I underestimated the resilience of the human spirit in such situations.  I talked to the audience as if I was talking to friends in a teashop, keeping my tone conversational, and returning periodically to my main themes (adaptation and industry, audience studied) to aid comprehension.  Subconsciously I felt my head moving from right to left, trying to make sure I looked at every one of the audience, even though they seemed somewhat blurred (I was wearing my reading rather than my distance eyeglasses).  As I warmed to my theme, idea after idea came to my mind; I could readily quote the previous presenters’ work on Portuguese films to suggest transnationality).  Conclusions have always been my bugbear, but in this presentation the ending appeared perfectly logical: we need to expand our frame of reference in adaptation studies to include nonwestern cinemas and their histories.

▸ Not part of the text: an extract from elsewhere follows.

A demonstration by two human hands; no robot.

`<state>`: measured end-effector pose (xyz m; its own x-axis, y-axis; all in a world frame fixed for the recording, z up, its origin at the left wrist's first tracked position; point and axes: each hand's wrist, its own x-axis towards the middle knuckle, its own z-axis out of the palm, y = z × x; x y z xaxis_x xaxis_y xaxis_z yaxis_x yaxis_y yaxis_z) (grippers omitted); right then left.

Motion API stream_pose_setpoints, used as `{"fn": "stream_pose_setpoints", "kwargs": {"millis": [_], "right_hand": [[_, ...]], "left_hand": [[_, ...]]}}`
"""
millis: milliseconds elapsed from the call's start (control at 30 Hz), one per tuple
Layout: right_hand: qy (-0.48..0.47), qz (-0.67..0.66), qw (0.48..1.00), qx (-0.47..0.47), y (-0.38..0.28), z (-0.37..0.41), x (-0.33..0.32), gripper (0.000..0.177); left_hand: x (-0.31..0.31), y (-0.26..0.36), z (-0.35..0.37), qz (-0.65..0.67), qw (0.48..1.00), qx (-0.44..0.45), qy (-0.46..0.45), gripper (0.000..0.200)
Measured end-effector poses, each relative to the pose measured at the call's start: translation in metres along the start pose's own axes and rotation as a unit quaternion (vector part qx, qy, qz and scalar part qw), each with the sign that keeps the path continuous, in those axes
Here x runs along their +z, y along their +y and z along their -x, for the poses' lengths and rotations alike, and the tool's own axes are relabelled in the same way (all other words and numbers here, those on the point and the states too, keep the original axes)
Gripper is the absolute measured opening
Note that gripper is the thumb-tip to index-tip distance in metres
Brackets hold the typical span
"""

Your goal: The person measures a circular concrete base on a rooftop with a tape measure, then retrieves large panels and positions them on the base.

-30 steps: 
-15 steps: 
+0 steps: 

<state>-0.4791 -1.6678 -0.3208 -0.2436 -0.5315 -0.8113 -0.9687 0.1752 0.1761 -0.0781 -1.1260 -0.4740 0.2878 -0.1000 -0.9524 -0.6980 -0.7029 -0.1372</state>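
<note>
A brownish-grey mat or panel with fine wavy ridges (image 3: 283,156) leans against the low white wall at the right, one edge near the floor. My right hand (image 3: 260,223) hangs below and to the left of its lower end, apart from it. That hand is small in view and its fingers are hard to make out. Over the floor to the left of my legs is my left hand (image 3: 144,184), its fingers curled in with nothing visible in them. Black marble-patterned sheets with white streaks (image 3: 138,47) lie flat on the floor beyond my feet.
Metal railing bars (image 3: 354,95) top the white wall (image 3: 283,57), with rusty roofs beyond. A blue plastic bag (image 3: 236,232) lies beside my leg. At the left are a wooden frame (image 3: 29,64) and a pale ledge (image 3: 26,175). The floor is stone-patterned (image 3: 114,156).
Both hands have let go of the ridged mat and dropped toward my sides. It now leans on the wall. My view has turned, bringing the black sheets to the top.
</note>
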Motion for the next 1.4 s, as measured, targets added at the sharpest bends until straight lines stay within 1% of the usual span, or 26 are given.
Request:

I felt good at the end. For someone who experiences problems of self-esteem, especially with the deterioration in my voice, this was particularly gratifying.  Only the week before the BBC rang me to make a comment in one of their film programs, but decided not to use my owing to my croaky voice that was not suitable for the airwaves.  Even though the producer denied it fervently, I understood that he was not telling the truth.  No matter: in Thessaloniki I had dealt with my fears and spoken to the best of my ability.

There is no real moral to this story, other than to suggest that adaptation studies bears an intimate relationship to individual psychology.  Sometimes you need to adapt yourself to the exigencies of an unforeseen situation.  The experience can prove stressful, but the results highly beneficial.